RMSE for the number of feature \(k\)

Finally, the accuracy of the algorithm in predicting Cold Start Nodes is also analyzed in experiment. In order to evaluate the performance of our algorithm in cold-start settings, we split the users into two disjoint subsets, the training set and the test set for each data set, containing 75% and 25% users, respectively. The users in the training set are assumed to be warm-start users whose ratings are known by the system. We learn the models and construct the recommendation process based on these training users. In contrast, the users in the test set are assumed to be cold-start users. When Pearson collaborative filtering algorithm is applied, the users with fewer than 5 neighbors is called as cold start node and the accuracy of the algorithm scoring is compared when dealing with these cold start nodes is given, where \({\lambda _T}=2\) for the Epinions dataset and \({\lambda _T}=1\) for the Flixster datase.

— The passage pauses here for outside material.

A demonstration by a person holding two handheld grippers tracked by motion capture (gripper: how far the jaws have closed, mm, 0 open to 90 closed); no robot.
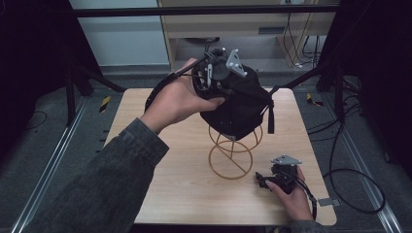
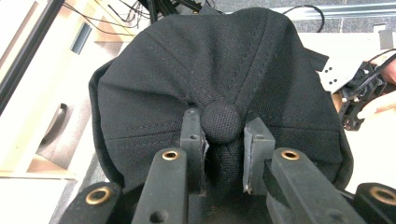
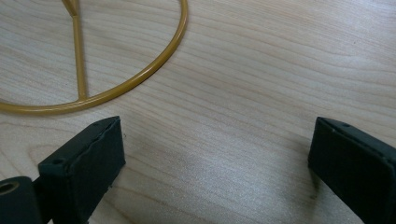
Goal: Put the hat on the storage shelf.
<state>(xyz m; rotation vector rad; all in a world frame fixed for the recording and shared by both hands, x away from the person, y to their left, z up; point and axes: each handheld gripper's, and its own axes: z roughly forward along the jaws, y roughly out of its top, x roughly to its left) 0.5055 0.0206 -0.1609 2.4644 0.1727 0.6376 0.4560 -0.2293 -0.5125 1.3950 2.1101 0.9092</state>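
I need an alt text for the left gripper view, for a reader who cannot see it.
Seen from above, the left claw grips the round button at the top of a black cap, one jaw on each side. A light wooden table lies beyond it.

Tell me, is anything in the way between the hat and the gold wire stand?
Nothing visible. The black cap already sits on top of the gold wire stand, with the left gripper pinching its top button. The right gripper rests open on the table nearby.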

It can be seen from Fig. 6 that the proposed matrix factorization algorithm works well to score the cold start node under both dataset.

Fig. 6
figure 6

Cold start nodes

5 Conclusion

With the explosion of internet data, users would be overwhelmed with the amount and type of data. As an effective tool to extract user-related information, the recommendation system is used by more and more websites. Traditional recommendation systems use the user scoring matrix to predict unknown user-item scores, however social networks can help improve the accuracy of the recommendation system as the social network information on the site continues to accumulate. In this paper, the social network between users is used as ancillary information combined with the user scoring matrix into a matrix, and we design a social algorithm based on the matrix factorization algorithm. Experiments show that the proposed algorithm has a good prediction effect, its performance is significantly better than the existing related research.

As the rapid growth of online social network sites continues, we believe the social-based research will become more and more popular and important. We also plan to develop similar techniques to allow one user’s friends to influence this user’s search results, query suggestions. This would be an interesting social search problem to explore in the future.